O que falta ao país, decididamente, não são historiadores e biólogos. Mas todos sentem a falta de electricistas, de picheleiros, de carpinteiros, de informáticos, de operadores de maquinaria de toda a sorte e ordem. Todos sentem, nos serviços e na indústria, a falta de especialistas que sejam profissionais e competentes e com know how. Não intercede aqui qualquer preconceito "classista". Afinal, o que favorece mais a coesão social, o reforço das classes médias e a tendência social para a igualdade? A ilusão de um "país de doutores", ou a consolidação de saídas profissionais que potenciam a verdadeira e sustentada progressão cultural e social?"
Paulo Rangel
Jurista e deputado do PSD
3 comentários:
Quando li este artigo no público disse para mim: as ideias que este tipo expõe não passam do mais rasteiro senso comum repetidas cem mil vezes e não provadas. E este tipo tem o desplante de achar que está a ser original.

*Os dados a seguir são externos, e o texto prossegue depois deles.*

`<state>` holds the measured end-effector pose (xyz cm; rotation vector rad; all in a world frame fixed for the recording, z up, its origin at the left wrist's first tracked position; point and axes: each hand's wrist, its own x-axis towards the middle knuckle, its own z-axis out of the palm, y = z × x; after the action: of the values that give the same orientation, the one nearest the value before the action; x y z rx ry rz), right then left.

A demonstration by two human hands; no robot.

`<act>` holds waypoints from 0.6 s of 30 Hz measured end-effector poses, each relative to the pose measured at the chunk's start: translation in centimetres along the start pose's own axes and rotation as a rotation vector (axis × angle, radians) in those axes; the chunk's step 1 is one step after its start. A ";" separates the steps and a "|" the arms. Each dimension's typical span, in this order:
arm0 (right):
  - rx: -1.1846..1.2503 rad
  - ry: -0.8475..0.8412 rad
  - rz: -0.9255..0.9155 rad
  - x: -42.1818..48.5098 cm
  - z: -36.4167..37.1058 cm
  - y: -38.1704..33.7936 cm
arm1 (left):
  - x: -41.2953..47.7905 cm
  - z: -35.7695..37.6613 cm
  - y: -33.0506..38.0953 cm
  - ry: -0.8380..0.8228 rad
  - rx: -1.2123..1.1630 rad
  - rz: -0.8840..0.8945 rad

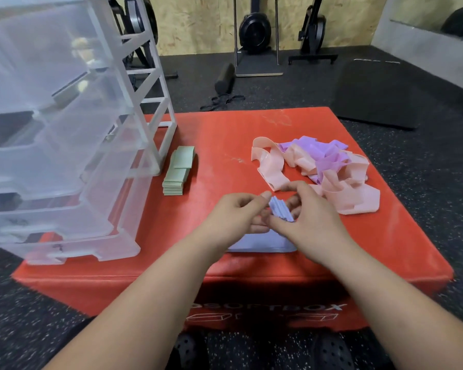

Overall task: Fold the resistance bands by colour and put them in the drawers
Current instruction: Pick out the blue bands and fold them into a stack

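Both hands meet over the near middle of the red box (pixel 225 134). My left hand (pixel 235 213) and my right hand (pixel 309 216) together pinch a folded blue-lilac band (pixel 280 209). More of the blue band (pixel 262 243) lies flat on the box under my wrists. Folded green bands (pixel 178 169) sit stacked beside the clear plastic drawer unit (pixel 64 129) on the left. A loose tangle of pink bands (pixel 342 190) and purple bands (pixel 324 153) lies at the right of the box.
The drawer unit's drawers look shut, with dark and pale items dimly visible inside. Beyond the box are a black rubber floor, a black mat (pixel 380 94), a foam roller (pixel 225 77) and gym machines by the wooden wall.
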<state>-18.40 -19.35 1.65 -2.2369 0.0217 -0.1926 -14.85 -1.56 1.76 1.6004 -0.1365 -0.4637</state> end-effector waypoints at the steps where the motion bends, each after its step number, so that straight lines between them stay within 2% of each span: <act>1: 0.004 -0.035 -0.021 0.0 0.5 -0.3 | -0.2 -0.5 0.1 0.044 -0.026 -0.023; 4: 0.009 -0.156 -0.090 0.0 1.5 -0.3 | -0.6 -2.0 -0.2 0.135 0.020 -0.024; 7: -0.015 -0.198 -0.156 0.4 1.9 0.2 | -0.7 -2.8 -0.9 0.213 0.145 -0.017; 11: -0.251 -0.217 -0.275 1.5 2.0 1.5 | -1.0 -3.5 -1.2 0.302 0.249 -0.029; 14: -0.411 -0.369 -0.245 2.0 2.0 2.6 | -1.2 -4.3 -1.4 0.336 0.268 -0.039; 18: -0.529 -0.400 -0.284 2.1 1.9 3.4 | -1.4 -5.6 -1.8 0.368 0.239 -0.063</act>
<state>-15.89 -20.12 -1.90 -2.7608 -0.5171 0.1300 -14.37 4.33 0.36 1.9012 0.1430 -0.1983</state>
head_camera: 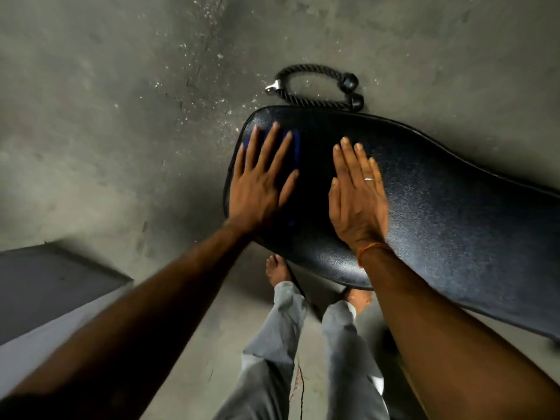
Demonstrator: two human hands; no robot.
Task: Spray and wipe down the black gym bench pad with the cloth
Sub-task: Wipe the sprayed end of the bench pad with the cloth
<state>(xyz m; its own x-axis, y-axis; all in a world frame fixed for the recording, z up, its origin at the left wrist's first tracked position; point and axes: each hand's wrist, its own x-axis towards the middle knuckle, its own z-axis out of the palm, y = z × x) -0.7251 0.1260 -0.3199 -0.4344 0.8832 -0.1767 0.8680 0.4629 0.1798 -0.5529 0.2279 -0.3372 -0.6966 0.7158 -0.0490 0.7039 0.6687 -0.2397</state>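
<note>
Clearly the wiping step is in hand; the left hand lies flat, fingers spread wide, pressing what looks like a dark blue cloth onto the rounded end of the black bench pad; the cloth is mostly hidden, so its extent is hard to tell; the right hand rests flat and empty beside it, fingers together, steadying the pad; no spray bottle shows; next, the cloth should probably sweep along the pad's unwiped length.
</note>
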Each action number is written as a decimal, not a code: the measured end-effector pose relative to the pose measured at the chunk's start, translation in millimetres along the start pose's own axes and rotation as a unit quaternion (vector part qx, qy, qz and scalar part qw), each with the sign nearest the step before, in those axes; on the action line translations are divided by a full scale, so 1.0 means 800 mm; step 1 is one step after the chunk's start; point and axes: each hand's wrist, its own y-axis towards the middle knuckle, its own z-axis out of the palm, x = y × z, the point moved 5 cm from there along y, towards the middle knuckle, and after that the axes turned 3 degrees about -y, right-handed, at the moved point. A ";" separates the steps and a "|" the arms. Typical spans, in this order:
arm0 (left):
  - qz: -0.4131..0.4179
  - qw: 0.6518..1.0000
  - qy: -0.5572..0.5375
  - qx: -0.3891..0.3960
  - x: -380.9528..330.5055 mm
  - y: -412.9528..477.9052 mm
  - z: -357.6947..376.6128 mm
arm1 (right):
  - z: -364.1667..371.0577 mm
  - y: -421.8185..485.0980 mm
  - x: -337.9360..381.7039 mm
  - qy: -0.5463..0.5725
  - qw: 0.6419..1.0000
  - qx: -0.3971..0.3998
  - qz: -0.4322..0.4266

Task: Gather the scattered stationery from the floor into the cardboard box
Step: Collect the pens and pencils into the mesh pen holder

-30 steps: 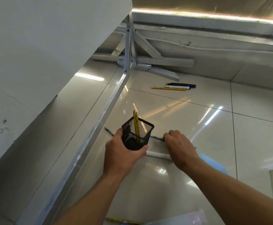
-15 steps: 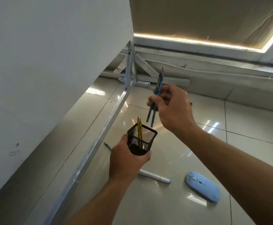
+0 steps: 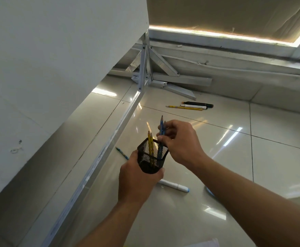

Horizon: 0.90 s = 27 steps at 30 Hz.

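Stationery is split between the black wire-mesh pencil cup (image 3: 152, 156) and the glossy tiled floor (image 3: 217, 157); no cardboard box is in view, so the cup looks like an interim carrier.

Head view, positions relative to the cup:
- Left hand (image 3: 136, 180) is wrapped around the cup's lower half, fingers closed on it, mouth tilted toward the other hand. Reads as presenting the opening for an easy drop.
- Right hand (image 3: 179, 141) sits just right of the rim, fingertips pinching two blue pencils (image 3: 161, 132), points up, lower ends already inside the mesh. Holding them near vertical lets them slide in alongside the two yellow pencils (image 3: 150, 145) standing in the cup.
- Just left of the cup, on the floor: one blue pencil (image 3: 122, 152).
- Below the cup, partly hidden by the left hand: white marker with blue cap (image 3: 174, 185).
- Well beyond the cup, near the metal desk frame (image 3: 144, 68): yellow pencil (image 3: 184, 107), white marker (image 3: 193, 106) and black marker (image 3: 198, 104), lying side by side.

Judgement: several items left; task roughly mid-way.
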 end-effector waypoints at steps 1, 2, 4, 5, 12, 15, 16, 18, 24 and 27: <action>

Original sim: no disparate de se achar original ao repetir as balelas do costume.
Eu quase que assinaria por baixo deste artigo, a duas mãos. Mas assino com uma porque a outra me diz que, apesar de se dever reavivar o sistema 'dual', ele teria que dar satisfação às actuais necessidades e não às 'daquele' tempo. Mas isso são preciosismos, no essencial concordo, e acabo mesmo por assinar a duas mãos.
Sabemos que a situação descrita é real. Não vou deixar de concordar só porque quem o diz pertence aos quadros do PSD : o nosso sistema precisa de ser profundamente revisto. Precisa de alternativas SÉRIAS no ensino médio e profissional. A boa intenção com que unificámos o ensino resultou mal. Temos que admiti-lo se quisermos ser realistas, e temos que ser realistas se queremos mudar as coisas para melhor, dando mais oportunidades REAIS a todos. O que existe é verdadeiramente elitista porque só dá hipótese de uma vida decente a muito poucos. Essa é que é a verdade. Achar que todos têm que ser licenciados para serem VALORIZADOS acaba por ser terrivelmente elitista, embora não o queira! E vemos no que dá: uns quantos (poucos) vivem da sua licenciatura, e outros (muitos) vivem de sub-empregos onde as suas habilitações não são nem reconhecidas nem pagas! Vamos ignorar isto e continuar a alimentar este incrível espírito de que é preciso ser licenciado para ter um lugar ao sol da democracia?! Vamos continuar a ignorar que existem trabalhos bem remunerados e prestigiados cuja formação não passa pela Universidade? Vamos continuar a mentir aos mais novos convencendo-os de que "tirando um curso" a vida deles vai ser óptima?!
Parece-me insustentável e contraditório!